-- What to work on --
Where a line below includes the word "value", copy that line.

-- Provided data --
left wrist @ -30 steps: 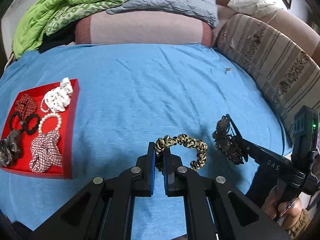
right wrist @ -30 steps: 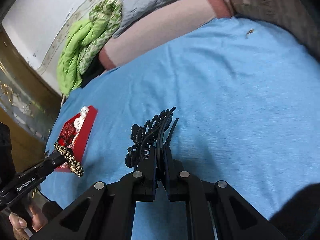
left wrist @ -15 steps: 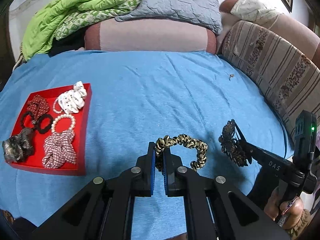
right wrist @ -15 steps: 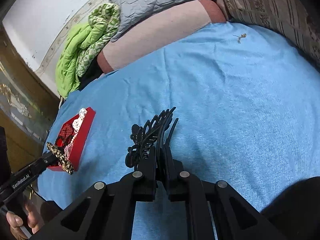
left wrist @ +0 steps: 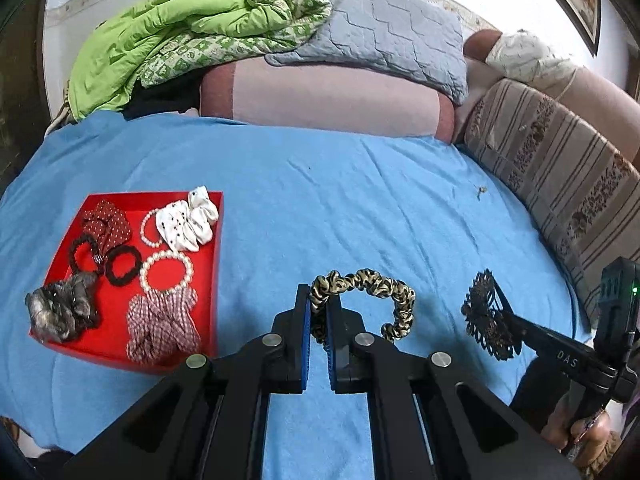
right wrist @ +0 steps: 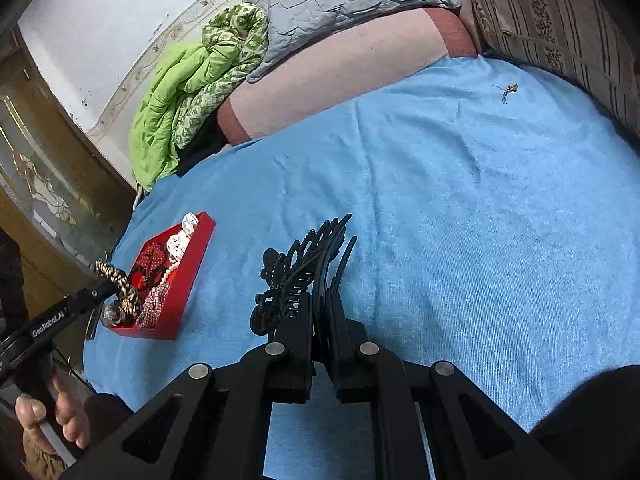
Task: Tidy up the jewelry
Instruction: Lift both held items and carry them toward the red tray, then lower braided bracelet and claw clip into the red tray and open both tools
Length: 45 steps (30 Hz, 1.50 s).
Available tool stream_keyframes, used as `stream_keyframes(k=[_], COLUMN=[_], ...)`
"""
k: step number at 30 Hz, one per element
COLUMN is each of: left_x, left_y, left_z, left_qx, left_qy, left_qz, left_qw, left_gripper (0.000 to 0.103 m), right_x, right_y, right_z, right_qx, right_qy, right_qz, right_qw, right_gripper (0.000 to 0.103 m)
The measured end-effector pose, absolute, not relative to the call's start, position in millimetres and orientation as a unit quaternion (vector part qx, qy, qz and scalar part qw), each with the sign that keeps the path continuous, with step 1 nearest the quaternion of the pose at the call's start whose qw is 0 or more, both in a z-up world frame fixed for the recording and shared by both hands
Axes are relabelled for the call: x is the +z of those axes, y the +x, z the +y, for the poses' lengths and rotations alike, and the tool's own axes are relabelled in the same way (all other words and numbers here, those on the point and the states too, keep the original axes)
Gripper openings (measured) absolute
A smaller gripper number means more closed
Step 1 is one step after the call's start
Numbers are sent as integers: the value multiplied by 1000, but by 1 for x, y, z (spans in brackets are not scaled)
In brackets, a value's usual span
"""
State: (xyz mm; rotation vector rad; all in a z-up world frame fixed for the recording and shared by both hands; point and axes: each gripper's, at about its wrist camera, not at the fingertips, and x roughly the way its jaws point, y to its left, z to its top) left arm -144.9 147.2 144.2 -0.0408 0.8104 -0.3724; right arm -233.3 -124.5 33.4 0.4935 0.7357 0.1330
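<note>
Delivery is the step in hand: our left claw (left wrist: 318, 312) pinches the leopard scrunchie (left wrist: 368, 296) above the bed (left wrist: 340, 200), our right claw (right wrist: 320, 312) pinches the black hair clip (right wrist: 296, 276), and next we carry both toward the red tray (left wrist: 212, 280) at nine o'clock.

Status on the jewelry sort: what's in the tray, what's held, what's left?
Done: the red tray already holds scrunchies, bows and pearl bracelets. In hand: the left tool is shut on a leopard-print scrunchie; the right tool is shut on a black ornate hair claw. Left: both go in the tray, plus a small metallic piece lying on the blue sheet.
</note>
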Motion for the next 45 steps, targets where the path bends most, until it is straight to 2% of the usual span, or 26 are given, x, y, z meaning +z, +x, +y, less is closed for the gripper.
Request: stream_keyframes(k=[14, 22, 28, 35, 45], left_x=[121, 136, 150, 134, 102], left_y=[-102, -98, -75, -28, 6], left_z=[195, 233, 288, 349, 362], left_qx=[-163, -128, -54, -8, -44], left_qy=[-50, -55, -43, -78, -101], left_qz=[403, 393, 384, 409, 440], left_qw=[899, 909, 921, 909, 891], left_gripper=[6, 6, 6, 6, 6], right_x=[38, 49, 75, 83, 65], right_y=[-204, -183, -151, -113, -93], right_z=[-108, -87, -34, 56, 157], right_qx=[67, 97, 167, 244, 306], right_qy=[237, 225, 191, 155, 84], right_qz=[381, 395, 388, 399, 428], right_qw=[891, 885, 886, 870, 846], right_gripper=[9, 9, 9, 9, 9])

-- Exercise output --
Numbers are sent as integers: the value multiplied by 1000, but by 1 for x, y, z (spans in brackets are not scaled)
In brackets, a value's usual span

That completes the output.